Kepemimpinan yang Tetap Berkontribusi di Kancah Global. Menariknya, kesibukan sebagai pimpinan pascasarjana tidak menghalanginya untuk tetap aktif berkontribusi pada khazanah keilmuan global. Prof. Mahyudin dikenal sebagai reviewer aktif untuk berbagai jurnal nasional dan internasional terindeks Scopus dan Web of Science (WOS), membuktikan kapasitasnya diakui secara luas.
Pesan Penutup yang Menggugah: “Bergeraklah!” Di akhir masa jabatannya, Prof. Mahyudin Ritonga meninggalkan pesan filosofis dan menggugah bagi seluruh insan akademik, terutama penerus kepemimpinan di Pascasarjana UM Sumatera Barat:
“Bergeraklah, kalau tidak kita akan terlindas.”

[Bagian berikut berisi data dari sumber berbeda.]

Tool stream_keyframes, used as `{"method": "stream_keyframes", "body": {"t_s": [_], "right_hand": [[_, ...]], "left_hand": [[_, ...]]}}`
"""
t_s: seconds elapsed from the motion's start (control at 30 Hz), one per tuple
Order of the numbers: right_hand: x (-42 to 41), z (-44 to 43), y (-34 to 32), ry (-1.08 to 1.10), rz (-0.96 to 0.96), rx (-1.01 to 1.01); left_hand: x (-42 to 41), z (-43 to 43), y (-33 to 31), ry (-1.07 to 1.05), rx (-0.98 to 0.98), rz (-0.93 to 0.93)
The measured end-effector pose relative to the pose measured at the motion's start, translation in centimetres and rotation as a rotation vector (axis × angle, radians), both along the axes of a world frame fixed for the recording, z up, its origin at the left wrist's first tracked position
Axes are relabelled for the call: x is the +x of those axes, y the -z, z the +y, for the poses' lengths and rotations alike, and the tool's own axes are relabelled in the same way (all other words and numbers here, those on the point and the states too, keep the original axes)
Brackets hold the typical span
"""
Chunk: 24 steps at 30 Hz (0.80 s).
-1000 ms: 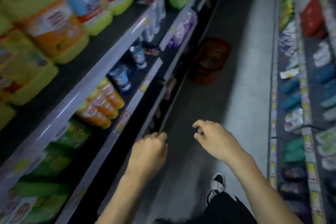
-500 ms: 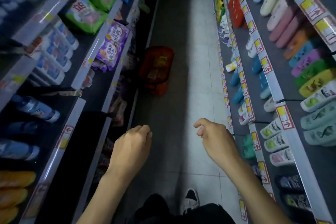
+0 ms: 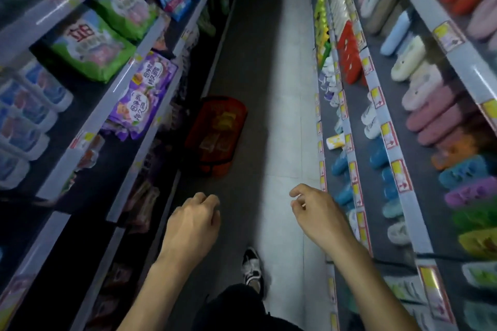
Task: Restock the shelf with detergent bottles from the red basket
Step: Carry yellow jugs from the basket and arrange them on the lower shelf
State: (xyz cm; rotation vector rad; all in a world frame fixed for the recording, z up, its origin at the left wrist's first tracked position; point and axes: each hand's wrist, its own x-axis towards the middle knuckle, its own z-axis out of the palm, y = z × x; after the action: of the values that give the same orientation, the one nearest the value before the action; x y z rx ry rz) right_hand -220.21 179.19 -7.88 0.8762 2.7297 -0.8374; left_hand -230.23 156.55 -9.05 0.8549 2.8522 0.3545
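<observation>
The red basket [image 3: 200, 121] stands on the aisle floor ahead, close against the foot of the left shelving. Yellow and orange bottles [image 3: 224, 119] lie inside it. My left hand [image 3: 192, 226] hangs low in front of me with its fingers curled in and nothing in it. My right hand [image 3: 316, 212] is held out beside it, fingers loosely bent and slightly apart, also holding nothing. Both hands are well short of the basket. White and blue detergent bottles [image 3: 24, 115] sit on the left shelf.
Left shelving [image 3: 139, 62] carries green and purple bags. Right shelving [image 3: 373, 105] holds rows of slippers in many colours with yellow price tags. The tiled aisle floor [image 3: 290, 88] runs between them. My foot in a black and white shoe [image 3: 251, 267] is stepping forward.
My view has swung from the left shelf to looking down the aisle. The red basket has come closer and more central. Both hands stay held out with nothing in them.
</observation>
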Motion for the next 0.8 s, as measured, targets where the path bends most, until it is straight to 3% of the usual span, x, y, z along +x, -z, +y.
{"method": "stream_keyframes", "body": {"t_s": [0.17,0.43,0.63,0.8], "right_hand": [[-7.4,5.0,-1.4,-0.014,-0.006,-0.019],[-16.0,14.4,-0.8,-0.019,0.057,-0.187],[-24.2,22.9,3.0,-0.067,-0.009,-0.242],[-33.1,29.0,4.0,-0.239,-0.096,-0.255]], "left_hand": [[-8.0,6.5,-0.2,0.047,0.04,0.003],[-17.4,16.2,0.5,0.207,-0.068,-0.055],[-24.6,23.4,2.6,0.144,-0.193,-0.164],[-30.1,28.6,2.2,-0.052,-0.18,-0.174]]}}
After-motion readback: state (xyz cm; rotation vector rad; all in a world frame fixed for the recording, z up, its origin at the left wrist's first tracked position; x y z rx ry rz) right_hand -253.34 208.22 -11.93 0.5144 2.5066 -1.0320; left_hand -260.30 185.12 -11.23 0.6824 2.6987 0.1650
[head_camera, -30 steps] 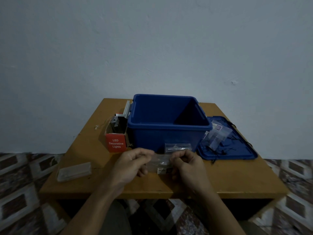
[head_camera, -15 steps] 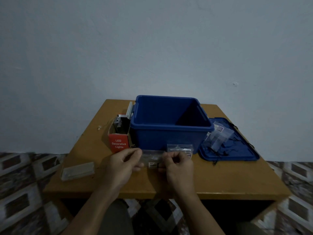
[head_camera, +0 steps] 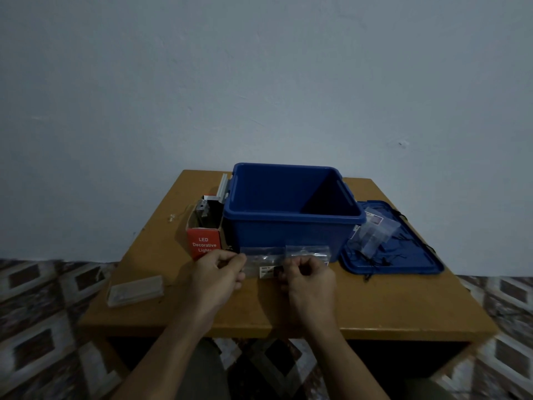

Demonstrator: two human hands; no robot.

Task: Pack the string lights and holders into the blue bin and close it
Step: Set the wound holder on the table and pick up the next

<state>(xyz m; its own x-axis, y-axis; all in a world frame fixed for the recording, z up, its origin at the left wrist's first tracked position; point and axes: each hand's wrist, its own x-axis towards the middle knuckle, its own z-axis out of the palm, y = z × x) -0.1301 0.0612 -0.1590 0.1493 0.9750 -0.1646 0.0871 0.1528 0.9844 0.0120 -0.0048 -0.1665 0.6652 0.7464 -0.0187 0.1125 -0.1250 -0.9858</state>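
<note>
The open blue bin (head_camera: 288,226) stands mid-table with nothing visible inside. My left hand (head_camera: 216,272) and my right hand (head_camera: 308,277) pinch the two ends of a small clear plastic bag (head_camera: 264,259) just in front of the bin. A second clear bag (head_camera: 308,251) lies against the bin's front wall behind my right hand. The blue lid (head_camera: 403,255) lies flat to the bin's right, with more clear bags (head_camera: 372,229) and black holders (head_camera: 377,259) on it. A red "LED Decorative Lights" box (head_camera: 203,243) stands open left of the bin.
A clear flat plastic case (head_camera: 135,290) lies near the table's left front corner. A thin wire with small lights (head_camera: 173,216) trails left of the red box. A pale strip (head_camera: 223,187) leans by the bin's left handle. The wooden table (head_camera: 375,307) stands against a wall.
Both hands have carried the clear bag away from me, toward the bin's front wall, still pinching its ends. Nothing else on the table has moved.
</note>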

Pesan ini menjadi mantra sekaligus peringatan. Dia menekankan pentingnya inovasi tiada henti pada aspek Caturdharma: pendidikan dan pengajaran, penelitian, pengabdian masyarakat, dan Al-Islam Kemuhammadiyahan. “Merasa nyaman dengan pencapaian saat ini hanya akan membuat kita stagnan. Yang dibutuhkan adalah berkembang secara terus-menerus hingga mencapai puncak kemapanan lembaga,” tegasnya.
Mengutip firman Allah SWT dalam QS Ar-Ra’d: 11, ia menguatkan pesannya: “Sesungguhnya Allah tidak akan mengubah keadaan suatu kaum sebelum mereka mengubah keadaan diri mereka sendiri.” Pesan penutupnya pun penuh semangat: “Tetap Semangat buat insan Akademik UM Sumatera Barat.”
Dengan rekam jejak yang solid, visi yang futuristik, serta kapasitas keilmuan yang diakui global, tidak mengherankan jika nama Prof. Dr. Mahyudin Ritonga, S.Pd.I, M.A. kini banyak menjadi perhatian lembaga pendidikan tinggi, baik nasional maupun internasional, untuk mendapat pencerahan langsung dari Mantan Direktur Pascasarjana UM Sumatera Barat, baik sebagai pembicara, konsultan pengembangan pascasarjana, atau bahkan menjadi guru besar tamu. Perjalanannya dari Desa Aek Urat hingga membawa Pascasarjana UM Sumatera Barat ke puncak prestasi adalah bukti nyata bahwa dengan semangat bergerak, sebuah institusi bisa melampaui batas dan mengukir sejarah.